10/10
Great English theatre at its best
16 May 2024
Edward Fox is the perfect military man, an officer on duty, meticulously sticking to his mission and constantly demonstrating his militariness, although he wanted to be an archaeologist; Denholm Elliott is an academic, a professor and teacher at the university, well versed in history, literature and philosophy; they are both officers in the Red Army as it liberates Czechoslovakia in April 1945, Edward Fox is a colonel and Denholm Elliott is a deserter hiding in a ditch when Edward Fox comes across him in his jeep, and they recognize each other, the professor and his former student. Fox takes him on in his jeep, and their trip takes them to a fine old manor which has seen better days, with only a young girl and her old nurse living there.

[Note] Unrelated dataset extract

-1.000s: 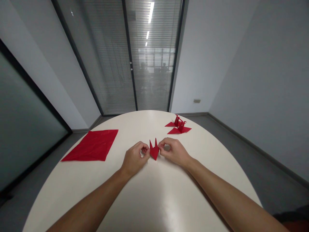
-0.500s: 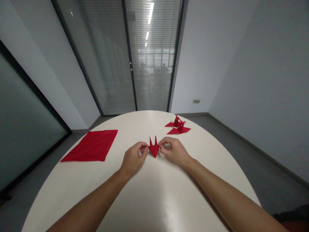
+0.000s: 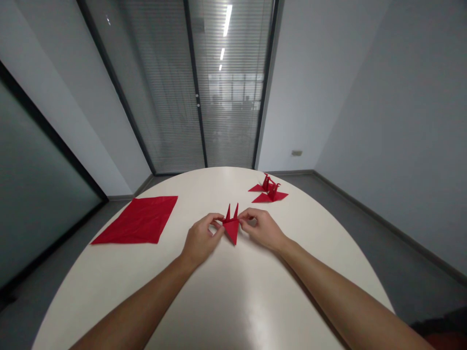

The girl is the sole survivor of a wealthy family whose father was killed by the Nazis and the mother died of grief six months later three years ago. Fox and his soldiers arrive there with Elliott, trying to restore something of the old glory of the house, including a magnificent chandelier in the former dining hall. The girl insists on having another of those old great banquets under the chandelier with only Elliott and Fox as guests apart from her and the old nurse. It's a great drama, the fantastic banquet is the final scene with some settlement with both the past and the present, but above all the acting is absolutely formidable, the prize going to Denholm Elliott who finally makes an effort to rise out of the mire of his human degradation.